• _PROBLEM REQUIREMENTS_: Word for word, retype the entire listing.

• _AVAILABLE DATA_:

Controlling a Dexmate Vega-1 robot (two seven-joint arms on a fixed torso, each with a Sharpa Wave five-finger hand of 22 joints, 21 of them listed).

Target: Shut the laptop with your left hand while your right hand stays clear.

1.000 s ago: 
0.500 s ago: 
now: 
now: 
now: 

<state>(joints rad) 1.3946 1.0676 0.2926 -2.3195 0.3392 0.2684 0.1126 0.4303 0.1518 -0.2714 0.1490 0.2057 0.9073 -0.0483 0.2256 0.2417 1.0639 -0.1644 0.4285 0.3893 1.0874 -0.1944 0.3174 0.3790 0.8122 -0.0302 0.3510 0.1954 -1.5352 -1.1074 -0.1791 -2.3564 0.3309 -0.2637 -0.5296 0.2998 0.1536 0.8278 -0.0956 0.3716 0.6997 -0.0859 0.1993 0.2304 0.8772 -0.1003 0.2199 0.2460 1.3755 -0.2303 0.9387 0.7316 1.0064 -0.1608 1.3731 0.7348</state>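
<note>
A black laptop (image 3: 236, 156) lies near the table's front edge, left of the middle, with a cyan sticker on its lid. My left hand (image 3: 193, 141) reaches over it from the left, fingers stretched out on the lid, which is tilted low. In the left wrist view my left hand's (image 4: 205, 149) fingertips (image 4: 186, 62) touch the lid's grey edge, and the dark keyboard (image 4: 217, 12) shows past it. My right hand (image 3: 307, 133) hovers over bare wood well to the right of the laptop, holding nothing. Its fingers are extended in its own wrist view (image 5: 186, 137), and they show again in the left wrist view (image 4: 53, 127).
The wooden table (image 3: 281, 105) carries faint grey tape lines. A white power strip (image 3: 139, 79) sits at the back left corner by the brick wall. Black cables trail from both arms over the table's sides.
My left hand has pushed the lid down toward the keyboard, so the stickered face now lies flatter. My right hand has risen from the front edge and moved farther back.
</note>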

• _WRITTEN ANSWER_:
Controlling a Dexmate Vega-1 robot (two seven-joint arms on a fixed torso, each with a Sharpa Wave five-finger hand of 22 joints, 21 of them listed).

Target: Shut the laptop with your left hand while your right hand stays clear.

1.000 s ago: 
0.500 s ago: 
now: 
now: 
now: 

<state>(joints rad) 1.3946 1.0676 0.2926 -2.3195 0.3392 0.2684 0.1126 0.4303 0.1518 -0.2714 0.1490 0.2057 0.9073 -0.0483 0.2256 0.2417 1.0639 -0.1644 0.4285 0.3893 1.0874 -0.1944 0.3174 0.3790 0.8122 -0.0302 0.3510 0.1954 -1.5352 -1.1074 -0.1791 -2.3564 0.3309 -0.2637 -0.5296 0.2998 0.1536 0.8278 -0.0956 0.3716 0.6997 -0.0859 0.1993 0.2304 0.8772 -0.1003 0.2199 0.2460 1.3755 -0.2303 0.9387 0.7316 1.0064 -0.1608 1.3731 0.7348</state>
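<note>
A black laptop (image 3: 236, 156) lies near the table's front edge, left of the middle, with a cyan sticker on its lid. My left hand (image 3: 193, 141) reaches over it from the left, fingers stretched out on the lid, which is tilted low. In the left wrist view my left hand's (image 4: 205, 149) fingertips (image 4: 186, 62) touch the lid's grey edge, and the dark keyboard (image 4: 217, 12) shows past it. My right hand (image 3: 307, 133) hovers over bare wood well to the right of the laptop, holding nothing. Its fingers are extended in its own wrist view (image 5: 186, 137), and they show again in the left wrist view (image 4: 53, 127).
The wooden table (image 3: 281, 105) carries faint grey tape lines. A white power strip (image 3: 139, 79) sits at the back left corner by the brick wall. Black cables trail from both arms over the table's sides.
My left hand has pushed the lid down toward the keyboard, so the stickered face now lies flatter. My right hand has risen from the front edge and moved farther back.
</note>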

What needed an answer now has one.